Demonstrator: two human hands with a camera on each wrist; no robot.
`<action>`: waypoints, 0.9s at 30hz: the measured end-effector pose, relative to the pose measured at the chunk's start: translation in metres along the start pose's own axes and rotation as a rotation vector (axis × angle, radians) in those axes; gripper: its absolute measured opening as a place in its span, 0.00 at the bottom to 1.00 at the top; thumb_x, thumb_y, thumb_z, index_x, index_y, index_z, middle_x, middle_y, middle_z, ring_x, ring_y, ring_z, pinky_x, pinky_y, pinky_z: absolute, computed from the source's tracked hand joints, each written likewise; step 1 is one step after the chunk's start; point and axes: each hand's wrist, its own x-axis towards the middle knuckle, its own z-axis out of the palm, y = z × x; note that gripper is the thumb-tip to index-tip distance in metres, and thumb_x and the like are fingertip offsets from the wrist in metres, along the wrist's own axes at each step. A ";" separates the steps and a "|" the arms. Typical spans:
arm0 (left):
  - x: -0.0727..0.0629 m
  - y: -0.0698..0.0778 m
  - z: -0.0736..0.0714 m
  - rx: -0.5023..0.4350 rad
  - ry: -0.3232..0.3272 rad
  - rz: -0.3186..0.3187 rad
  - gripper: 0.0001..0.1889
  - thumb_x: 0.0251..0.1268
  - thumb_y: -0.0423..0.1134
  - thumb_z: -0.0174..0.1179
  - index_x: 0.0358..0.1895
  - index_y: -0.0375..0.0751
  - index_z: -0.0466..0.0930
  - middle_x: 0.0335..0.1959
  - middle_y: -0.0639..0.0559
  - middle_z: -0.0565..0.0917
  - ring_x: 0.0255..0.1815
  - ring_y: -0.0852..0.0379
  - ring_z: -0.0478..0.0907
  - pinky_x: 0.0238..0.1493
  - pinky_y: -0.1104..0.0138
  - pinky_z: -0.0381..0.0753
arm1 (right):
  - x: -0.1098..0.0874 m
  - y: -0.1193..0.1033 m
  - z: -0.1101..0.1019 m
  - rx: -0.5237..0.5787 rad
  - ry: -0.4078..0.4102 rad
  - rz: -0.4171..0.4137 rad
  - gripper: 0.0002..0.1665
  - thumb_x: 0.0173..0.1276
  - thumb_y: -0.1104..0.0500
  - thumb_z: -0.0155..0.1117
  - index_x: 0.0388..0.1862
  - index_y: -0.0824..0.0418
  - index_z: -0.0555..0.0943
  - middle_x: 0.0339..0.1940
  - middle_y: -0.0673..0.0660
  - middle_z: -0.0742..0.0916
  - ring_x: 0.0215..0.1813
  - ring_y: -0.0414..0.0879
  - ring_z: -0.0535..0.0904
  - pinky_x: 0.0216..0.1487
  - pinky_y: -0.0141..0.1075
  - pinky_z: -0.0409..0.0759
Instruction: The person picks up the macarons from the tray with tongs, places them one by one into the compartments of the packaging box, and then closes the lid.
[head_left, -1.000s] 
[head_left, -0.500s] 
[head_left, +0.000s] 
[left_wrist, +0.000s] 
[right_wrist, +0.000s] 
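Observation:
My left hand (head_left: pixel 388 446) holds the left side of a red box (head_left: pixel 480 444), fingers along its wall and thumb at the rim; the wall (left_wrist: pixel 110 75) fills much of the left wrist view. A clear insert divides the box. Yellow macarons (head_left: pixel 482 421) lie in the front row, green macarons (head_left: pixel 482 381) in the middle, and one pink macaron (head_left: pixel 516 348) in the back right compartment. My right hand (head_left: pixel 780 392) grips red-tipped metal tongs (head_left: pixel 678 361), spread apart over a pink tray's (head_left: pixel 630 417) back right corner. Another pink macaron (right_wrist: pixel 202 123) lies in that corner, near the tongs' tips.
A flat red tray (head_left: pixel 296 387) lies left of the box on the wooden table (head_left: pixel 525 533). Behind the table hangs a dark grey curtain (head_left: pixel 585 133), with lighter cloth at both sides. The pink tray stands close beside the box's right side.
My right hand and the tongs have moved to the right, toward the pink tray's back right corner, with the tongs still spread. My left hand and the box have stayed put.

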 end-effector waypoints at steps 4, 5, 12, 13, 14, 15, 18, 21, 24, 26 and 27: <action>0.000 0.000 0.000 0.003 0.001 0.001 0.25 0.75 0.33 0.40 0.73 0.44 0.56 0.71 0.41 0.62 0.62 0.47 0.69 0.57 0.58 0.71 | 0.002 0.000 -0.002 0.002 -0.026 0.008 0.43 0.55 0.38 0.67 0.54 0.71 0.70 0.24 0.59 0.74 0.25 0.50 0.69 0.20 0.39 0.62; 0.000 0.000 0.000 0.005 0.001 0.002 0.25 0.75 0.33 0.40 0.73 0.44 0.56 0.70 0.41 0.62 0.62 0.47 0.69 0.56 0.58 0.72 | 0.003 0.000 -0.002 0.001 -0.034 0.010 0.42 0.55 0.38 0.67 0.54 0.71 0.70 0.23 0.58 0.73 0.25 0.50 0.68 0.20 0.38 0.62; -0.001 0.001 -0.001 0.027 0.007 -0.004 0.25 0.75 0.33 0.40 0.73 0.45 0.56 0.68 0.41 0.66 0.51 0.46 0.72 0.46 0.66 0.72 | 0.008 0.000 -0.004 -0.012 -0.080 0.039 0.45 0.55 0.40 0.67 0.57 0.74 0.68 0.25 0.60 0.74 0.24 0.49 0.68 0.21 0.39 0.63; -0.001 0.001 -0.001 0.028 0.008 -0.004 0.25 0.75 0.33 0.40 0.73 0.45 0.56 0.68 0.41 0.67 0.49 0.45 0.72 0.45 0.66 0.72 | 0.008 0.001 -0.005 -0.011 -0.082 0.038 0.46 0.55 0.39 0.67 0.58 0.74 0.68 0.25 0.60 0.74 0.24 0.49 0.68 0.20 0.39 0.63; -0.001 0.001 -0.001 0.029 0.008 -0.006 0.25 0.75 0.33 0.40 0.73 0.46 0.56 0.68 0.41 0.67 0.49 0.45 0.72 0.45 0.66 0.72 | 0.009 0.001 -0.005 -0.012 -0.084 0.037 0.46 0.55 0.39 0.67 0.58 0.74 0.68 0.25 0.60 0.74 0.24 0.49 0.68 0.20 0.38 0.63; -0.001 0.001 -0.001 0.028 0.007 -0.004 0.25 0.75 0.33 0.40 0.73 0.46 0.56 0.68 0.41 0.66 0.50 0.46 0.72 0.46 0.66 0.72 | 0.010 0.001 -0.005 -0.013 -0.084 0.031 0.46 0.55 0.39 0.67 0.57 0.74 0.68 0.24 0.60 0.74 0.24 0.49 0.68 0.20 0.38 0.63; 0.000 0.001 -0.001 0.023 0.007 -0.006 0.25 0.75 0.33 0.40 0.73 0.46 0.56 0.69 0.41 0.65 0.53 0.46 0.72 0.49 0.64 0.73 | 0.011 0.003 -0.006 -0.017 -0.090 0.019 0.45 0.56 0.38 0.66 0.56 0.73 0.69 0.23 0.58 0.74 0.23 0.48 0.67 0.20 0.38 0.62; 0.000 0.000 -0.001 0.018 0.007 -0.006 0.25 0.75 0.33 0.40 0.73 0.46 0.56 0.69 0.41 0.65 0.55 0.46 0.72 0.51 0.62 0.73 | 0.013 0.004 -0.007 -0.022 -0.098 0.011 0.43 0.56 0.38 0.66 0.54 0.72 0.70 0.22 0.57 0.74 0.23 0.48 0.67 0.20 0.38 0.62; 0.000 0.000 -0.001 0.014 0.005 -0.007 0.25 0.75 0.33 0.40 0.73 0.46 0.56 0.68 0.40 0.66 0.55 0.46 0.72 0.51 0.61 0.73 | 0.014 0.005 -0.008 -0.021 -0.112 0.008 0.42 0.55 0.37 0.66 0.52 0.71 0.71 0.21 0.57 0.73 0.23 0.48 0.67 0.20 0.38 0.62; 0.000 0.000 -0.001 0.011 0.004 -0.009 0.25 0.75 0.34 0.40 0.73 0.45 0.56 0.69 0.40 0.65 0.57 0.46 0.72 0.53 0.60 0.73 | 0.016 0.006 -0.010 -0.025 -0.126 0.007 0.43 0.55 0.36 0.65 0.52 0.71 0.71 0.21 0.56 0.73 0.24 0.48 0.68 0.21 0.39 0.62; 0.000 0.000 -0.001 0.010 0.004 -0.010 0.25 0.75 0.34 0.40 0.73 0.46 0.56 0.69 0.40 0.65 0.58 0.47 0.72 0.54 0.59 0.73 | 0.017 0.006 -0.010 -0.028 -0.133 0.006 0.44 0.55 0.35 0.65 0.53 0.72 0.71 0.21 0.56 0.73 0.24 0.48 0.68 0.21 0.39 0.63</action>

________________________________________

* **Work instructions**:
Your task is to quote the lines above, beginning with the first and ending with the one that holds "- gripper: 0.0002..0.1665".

* **Solution to this task**:
Demonstrator: two human hands with a camera on each wrist; no robot.
`<action>`: waypoints, 0.9s at 30hz: the measured end-effector pose, relative to the pose measured at the chunk's start: translation in metres along the start pose's own axes and rotation as a rotation vector (axis × angle, radians) in those axes; gripper: its absolute measured opening as a place in its span, 0.00 at the bottom to 1.00 at the top; thumb_x, thumb_y, thumb_z, index_x, index_y, index_z, middle_x, middle_y, middle_z, ring_x, ring_y, ring_z, pinky_x, pinky_y, pinky_z: absolute, computed from the source's tracked hand joints, each written likewise; step 1 is one step after the chunk's start; point and axes: each hand's wrist, its own x-axis towards the middle knuckle, its own z-axis out of the palm, y = z × x; note that gripper is the thumb-tip to index-tip distance in metres, and thumb_x and the like are fingertip offsets from the wrist in metres, along the wrist's own axes at each step. A ";" separates the steps and a "|" the arms. Typical spans:
arm0 (left):
  - x: -0.0727..0.0629 m
  - y: -0.0698..0.0778 m
  - z: -0.0736..0.0714 m
  - rx: -0.5023..0.4350 rad
  - ry: -0.3232..0.3272 rad
  - rz: -0.3186..0.3187 rad
  - gripper: 0.0001..0.1889
  - thumb_x: 0.0251..0.1268
  - thumb_y: -0.0423..0.1134
  - thumb_z: -0.0174..0.1179
  - index_x: 0.0358..0.1895
  - index_y: -0.0375..0.0751
  - index_z: -0.0466..0.0930
  - middle_x: 0.0335..0.1959
  - middle_y: -0.0639..0.0559
  - middle_z: -0.0565..0.0917
  - ring_x: 0.0255..0.1815
  - ring_y: -0.0852..0.0379
  - ring_z: -0.0478..0.0907
  - pinky_x: 0.0238..0.1493
  - pinky_y: -0.1104..0.0138
  - pinky_z: -0.0381..0.0753
arm1 (right):
  - x: -0.1098..0.0874 m
  - y: -0.1193..0.1033 m
  - z: -0.1101..0.1019 m
  - rx: -0.5237..0.5787 rad
  - ry: -0.4078..0.4102 rad
  - rz: -0.4171..0.4137 rad
  - gripper: 0.0002..0.1665

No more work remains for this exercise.